─── Data ───

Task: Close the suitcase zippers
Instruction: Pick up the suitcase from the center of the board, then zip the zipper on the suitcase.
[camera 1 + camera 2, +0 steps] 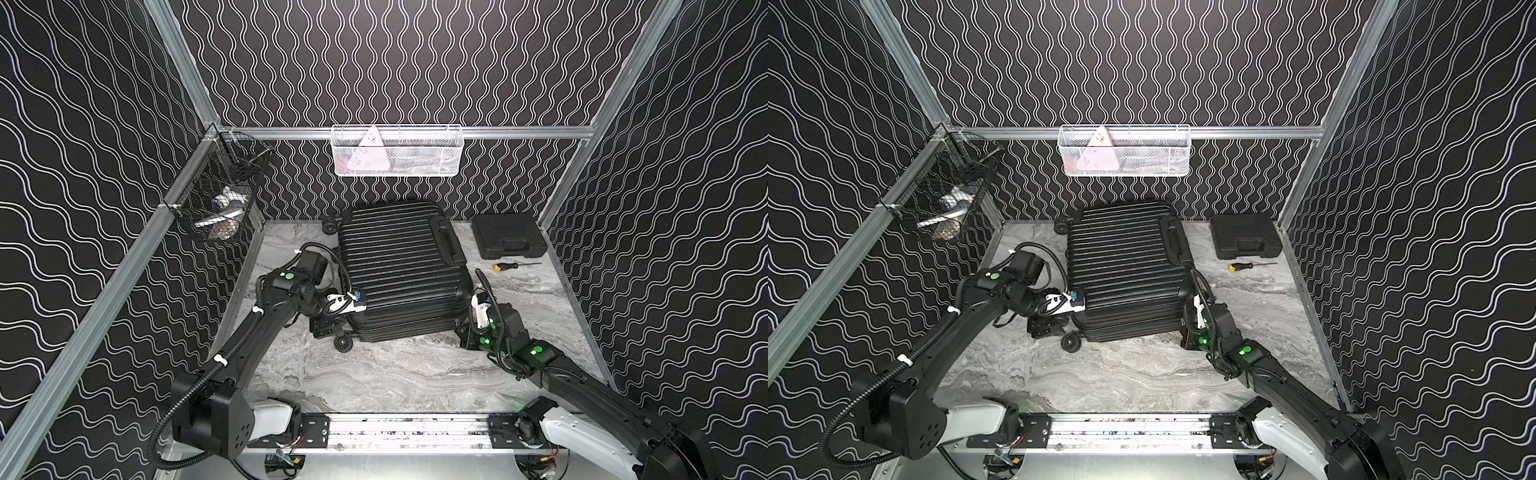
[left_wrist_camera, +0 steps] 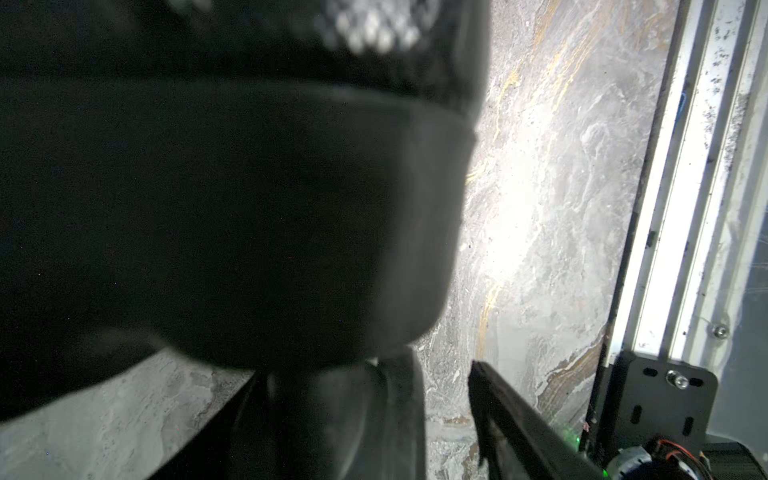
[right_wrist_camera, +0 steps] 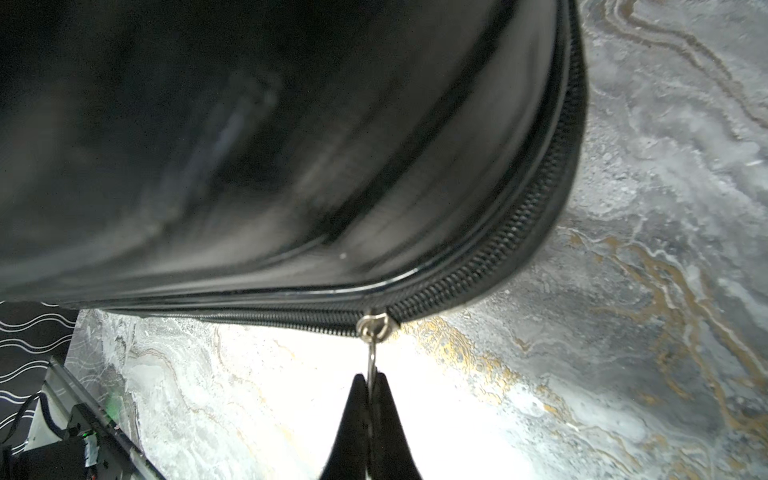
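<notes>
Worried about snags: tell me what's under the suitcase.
Only the marble table shows around the suitcase, which lies on it. Whatever sits beneath its shell is covered.

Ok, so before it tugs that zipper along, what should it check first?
1. Right gripper shut on the zipper pull: ok.
2. Zipper teeth meshed round the corner beside the pull: ok.
3. Suitcase lying flat on the table, halves together: ok.
4. Left gripper bracing the suitcase by its wheel: cannot tell. Its jaws stand apart, but the close view is blurred.
5. Screwdriver and small case lying apart from the suitcase: ok.
</notes>
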Tool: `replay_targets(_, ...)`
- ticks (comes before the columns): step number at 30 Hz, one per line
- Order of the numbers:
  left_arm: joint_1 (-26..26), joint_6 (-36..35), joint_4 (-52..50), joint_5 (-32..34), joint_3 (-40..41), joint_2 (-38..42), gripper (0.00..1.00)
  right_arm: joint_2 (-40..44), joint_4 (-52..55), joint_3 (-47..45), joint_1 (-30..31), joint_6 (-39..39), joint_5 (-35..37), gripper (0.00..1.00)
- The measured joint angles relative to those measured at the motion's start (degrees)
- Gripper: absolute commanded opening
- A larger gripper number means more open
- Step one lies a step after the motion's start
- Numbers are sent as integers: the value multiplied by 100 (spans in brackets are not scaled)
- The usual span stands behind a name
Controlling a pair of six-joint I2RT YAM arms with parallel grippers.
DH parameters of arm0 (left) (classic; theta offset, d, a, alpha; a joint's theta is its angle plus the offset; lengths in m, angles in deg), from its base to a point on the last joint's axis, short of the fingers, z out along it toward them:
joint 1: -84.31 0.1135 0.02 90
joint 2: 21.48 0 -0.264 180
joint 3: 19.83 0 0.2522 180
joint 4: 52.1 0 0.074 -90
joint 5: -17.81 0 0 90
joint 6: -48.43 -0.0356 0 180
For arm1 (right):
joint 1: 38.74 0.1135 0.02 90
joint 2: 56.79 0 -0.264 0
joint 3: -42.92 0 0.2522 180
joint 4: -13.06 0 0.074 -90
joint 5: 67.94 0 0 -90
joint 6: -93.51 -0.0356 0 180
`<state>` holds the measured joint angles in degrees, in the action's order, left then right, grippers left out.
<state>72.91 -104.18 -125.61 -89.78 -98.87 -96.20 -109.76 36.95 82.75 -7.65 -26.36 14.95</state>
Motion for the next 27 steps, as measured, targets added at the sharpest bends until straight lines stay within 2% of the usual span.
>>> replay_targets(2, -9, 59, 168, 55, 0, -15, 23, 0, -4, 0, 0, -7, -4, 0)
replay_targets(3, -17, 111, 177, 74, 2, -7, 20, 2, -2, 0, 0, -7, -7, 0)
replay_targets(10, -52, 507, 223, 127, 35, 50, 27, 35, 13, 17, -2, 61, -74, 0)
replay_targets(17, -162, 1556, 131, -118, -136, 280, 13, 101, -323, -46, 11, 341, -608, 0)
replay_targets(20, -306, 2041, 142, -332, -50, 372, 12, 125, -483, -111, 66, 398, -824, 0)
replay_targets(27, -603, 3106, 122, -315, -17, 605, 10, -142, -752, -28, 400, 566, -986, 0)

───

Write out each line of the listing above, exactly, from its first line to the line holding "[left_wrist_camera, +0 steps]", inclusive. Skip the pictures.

_Finished task_
Task: Close the suitcase zippers
Instruction: Pick up the suitcase from the center of the board, then zip the zipper on the suitcase.
[camera 1 + camera 2, +0 steps] 
[left_wrist_camera, +0 steps] 

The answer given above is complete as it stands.